Records excerpted from a collection:
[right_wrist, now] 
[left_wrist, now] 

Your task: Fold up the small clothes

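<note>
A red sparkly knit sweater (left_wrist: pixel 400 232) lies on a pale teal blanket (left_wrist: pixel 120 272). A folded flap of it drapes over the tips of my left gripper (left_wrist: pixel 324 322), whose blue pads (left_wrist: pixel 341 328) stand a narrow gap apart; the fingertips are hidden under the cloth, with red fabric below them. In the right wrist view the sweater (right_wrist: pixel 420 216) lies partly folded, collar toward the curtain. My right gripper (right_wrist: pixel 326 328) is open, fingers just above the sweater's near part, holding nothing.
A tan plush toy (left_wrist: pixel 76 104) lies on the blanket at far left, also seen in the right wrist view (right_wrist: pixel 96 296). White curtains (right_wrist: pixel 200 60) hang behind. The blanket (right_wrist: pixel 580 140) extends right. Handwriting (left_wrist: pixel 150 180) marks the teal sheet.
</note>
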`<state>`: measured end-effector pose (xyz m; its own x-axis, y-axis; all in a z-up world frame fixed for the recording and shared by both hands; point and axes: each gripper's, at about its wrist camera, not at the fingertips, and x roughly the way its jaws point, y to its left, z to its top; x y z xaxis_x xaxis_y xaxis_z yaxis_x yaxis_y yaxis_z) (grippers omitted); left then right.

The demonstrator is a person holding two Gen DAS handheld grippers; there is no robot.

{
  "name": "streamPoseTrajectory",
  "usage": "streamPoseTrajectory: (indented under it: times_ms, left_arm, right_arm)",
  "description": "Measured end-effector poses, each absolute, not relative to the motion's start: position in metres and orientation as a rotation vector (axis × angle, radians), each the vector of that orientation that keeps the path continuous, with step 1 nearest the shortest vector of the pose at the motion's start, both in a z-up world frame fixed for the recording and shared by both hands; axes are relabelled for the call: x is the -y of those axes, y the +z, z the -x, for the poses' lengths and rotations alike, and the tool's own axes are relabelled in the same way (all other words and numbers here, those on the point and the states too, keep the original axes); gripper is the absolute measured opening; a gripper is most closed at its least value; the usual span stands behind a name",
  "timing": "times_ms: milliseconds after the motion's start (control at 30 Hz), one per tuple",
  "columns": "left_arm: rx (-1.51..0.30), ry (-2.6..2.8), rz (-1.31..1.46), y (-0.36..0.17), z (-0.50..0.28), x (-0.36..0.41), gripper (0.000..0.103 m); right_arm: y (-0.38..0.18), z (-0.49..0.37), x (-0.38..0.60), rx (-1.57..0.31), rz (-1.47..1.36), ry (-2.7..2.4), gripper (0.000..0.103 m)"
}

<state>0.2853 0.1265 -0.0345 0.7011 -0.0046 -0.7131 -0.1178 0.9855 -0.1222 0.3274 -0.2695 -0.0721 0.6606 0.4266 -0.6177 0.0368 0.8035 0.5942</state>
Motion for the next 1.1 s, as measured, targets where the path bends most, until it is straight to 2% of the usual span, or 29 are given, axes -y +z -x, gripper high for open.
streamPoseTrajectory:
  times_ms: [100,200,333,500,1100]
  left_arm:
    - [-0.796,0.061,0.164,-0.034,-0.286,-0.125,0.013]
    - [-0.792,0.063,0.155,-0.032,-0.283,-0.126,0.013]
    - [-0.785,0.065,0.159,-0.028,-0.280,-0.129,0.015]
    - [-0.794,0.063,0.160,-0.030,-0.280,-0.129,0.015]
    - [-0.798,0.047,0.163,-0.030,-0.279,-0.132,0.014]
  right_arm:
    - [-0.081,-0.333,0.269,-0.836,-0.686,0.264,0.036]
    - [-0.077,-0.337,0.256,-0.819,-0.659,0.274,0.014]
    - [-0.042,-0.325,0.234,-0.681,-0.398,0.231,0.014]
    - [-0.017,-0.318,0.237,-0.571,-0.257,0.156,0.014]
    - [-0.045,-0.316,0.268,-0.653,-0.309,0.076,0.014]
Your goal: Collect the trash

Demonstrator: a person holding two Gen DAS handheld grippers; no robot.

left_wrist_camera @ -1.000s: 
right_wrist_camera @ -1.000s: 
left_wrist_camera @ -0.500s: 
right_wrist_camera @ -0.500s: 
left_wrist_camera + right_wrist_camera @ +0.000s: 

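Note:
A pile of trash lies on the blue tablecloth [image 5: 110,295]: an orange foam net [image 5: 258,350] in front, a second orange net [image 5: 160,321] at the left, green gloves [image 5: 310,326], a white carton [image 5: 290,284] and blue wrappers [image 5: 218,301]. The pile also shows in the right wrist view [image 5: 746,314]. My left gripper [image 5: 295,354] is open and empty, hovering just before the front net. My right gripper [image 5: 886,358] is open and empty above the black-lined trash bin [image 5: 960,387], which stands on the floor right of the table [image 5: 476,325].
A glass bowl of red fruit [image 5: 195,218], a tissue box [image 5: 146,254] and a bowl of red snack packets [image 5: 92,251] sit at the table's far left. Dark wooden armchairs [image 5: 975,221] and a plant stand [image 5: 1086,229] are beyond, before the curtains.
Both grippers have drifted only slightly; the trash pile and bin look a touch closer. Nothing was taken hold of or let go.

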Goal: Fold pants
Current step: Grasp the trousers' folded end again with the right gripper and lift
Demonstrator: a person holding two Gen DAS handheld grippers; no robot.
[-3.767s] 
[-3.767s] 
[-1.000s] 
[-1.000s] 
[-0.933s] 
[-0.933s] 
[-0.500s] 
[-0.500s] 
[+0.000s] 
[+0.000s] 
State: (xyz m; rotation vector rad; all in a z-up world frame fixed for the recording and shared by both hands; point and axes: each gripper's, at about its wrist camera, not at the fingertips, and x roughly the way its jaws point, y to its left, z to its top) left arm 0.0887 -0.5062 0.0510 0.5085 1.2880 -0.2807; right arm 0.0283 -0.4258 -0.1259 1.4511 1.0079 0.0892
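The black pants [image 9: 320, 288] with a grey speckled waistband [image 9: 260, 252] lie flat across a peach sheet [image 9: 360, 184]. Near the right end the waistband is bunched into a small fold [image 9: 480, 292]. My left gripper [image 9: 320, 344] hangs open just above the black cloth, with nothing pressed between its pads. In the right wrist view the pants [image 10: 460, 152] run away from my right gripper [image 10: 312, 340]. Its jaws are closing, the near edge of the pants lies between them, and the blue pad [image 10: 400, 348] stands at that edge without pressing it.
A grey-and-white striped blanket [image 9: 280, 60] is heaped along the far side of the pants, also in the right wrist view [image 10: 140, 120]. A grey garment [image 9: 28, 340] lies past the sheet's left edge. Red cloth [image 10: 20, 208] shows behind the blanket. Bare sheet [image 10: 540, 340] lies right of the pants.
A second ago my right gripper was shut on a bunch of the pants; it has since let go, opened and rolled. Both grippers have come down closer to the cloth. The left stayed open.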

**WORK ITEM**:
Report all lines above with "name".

**EXERCISE OUTPUT**:
  "name": "streamPoseTrajectory",
  "description": "Measured end-effector poses, each absolute, not relative to the motion's start: position in metres and orientation as a rotation vector (axis × angle, radians), each the vector of that orientation that keeps the path continuous, with step 1 nearest the shortest vector of the pose at the motion's start, both in a z-up world frame fixed for the recording and shared by both hands; axes are relabelled for the call: x is the -y of those axes, y the +z, z the -x, for the poses' lengths and rotations alike, and the tool's own axes are relabelled in the same way (all other words and numbers here, those on the point and the states too, keep the original axes); gripper is the absolute measured opening; a gripper is most closed at its least value; the usual span stands behind a name",

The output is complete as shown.